Your task ->
Using the listing below, set down each line from the line containing "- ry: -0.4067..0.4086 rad" through the line containing "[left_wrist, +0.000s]", both ends included, exactly and with nothing added.

******

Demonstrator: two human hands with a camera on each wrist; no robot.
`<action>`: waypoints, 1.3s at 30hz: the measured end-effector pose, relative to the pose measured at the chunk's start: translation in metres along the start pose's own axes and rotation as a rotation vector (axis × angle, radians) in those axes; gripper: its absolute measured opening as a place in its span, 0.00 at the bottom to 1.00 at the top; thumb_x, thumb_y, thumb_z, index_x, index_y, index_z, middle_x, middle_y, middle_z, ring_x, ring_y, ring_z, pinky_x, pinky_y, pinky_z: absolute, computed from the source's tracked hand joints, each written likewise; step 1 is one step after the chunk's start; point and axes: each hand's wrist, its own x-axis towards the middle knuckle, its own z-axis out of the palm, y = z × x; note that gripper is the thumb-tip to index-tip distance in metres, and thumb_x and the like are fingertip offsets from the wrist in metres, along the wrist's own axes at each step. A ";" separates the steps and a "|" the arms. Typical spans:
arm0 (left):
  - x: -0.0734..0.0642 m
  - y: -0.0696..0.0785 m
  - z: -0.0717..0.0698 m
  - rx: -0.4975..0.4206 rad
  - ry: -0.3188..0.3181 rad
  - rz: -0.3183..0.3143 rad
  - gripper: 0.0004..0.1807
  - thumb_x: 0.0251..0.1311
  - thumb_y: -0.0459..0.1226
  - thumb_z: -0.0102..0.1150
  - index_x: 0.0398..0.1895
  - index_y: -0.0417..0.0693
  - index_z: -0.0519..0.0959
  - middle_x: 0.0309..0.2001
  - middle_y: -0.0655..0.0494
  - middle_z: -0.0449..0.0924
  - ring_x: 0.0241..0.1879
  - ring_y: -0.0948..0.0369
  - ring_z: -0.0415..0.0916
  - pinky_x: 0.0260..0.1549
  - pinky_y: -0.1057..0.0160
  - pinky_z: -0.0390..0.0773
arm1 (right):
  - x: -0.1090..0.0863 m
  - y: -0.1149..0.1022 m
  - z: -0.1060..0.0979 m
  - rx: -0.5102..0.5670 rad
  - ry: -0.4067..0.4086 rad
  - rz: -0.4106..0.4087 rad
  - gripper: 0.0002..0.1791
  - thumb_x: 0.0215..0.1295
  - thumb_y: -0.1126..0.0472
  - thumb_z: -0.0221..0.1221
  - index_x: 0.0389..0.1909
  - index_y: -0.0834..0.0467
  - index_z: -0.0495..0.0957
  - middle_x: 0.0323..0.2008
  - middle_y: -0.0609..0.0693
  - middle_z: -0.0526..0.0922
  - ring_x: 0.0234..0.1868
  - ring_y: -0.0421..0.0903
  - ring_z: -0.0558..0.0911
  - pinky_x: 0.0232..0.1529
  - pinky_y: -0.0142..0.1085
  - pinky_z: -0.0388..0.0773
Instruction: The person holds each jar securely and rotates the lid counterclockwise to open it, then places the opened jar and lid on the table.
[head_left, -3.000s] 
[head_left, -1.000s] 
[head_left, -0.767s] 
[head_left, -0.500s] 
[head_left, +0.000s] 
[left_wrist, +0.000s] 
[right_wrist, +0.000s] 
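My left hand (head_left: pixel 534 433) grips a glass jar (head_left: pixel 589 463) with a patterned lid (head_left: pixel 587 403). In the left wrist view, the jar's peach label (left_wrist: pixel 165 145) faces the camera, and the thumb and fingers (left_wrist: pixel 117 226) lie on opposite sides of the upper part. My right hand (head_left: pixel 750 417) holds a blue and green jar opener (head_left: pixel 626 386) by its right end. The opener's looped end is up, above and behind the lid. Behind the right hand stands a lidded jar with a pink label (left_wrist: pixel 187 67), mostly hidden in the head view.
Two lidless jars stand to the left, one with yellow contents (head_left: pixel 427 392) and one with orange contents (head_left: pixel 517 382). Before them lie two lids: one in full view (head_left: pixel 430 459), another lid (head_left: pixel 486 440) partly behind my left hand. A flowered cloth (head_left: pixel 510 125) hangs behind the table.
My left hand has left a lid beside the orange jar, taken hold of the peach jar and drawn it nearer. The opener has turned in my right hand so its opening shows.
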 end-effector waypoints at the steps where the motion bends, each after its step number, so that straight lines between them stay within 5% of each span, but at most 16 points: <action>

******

Exercise result ->
  - ry: -0.4067..0.4086 rad
  - rz: -0.4106..0.4087 rad
  - gripper: 0.0002..0.1791
  - thumb_x: 0.0215..0.1295
  - thumb_y: -0.1126..0.0472
  - thumb_z: -0.0221..0.1221
  - index_x: 0.0389..0.1909
  - index_y: -0.0834..0.0467
  - index_z: -0.0495..0.0957
  - middle_x: 0.0323..0.2008
  - middle_y: -0.0609..0.0693
  - middle_z: -0.0526..0.0922
  - ring_x: 0.0234..0.1868
  - ring_y: -0.0421..0.0903
  - ring_z: -0.0558..0.0911
  - pinky_x: 0.0232..0.1529
  - pinky_y: -0.0142..0.1085
  - pinky_z: -0.0388..0.0773
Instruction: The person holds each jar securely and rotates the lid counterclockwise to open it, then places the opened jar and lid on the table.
[head_left, -3.000s] 
[head_left, -1.000s] 
[head_left, -0.767s] 
[head_left, -0.500s] 
[head_left, +0.000s] 
[left_wrist, +0.000s] 

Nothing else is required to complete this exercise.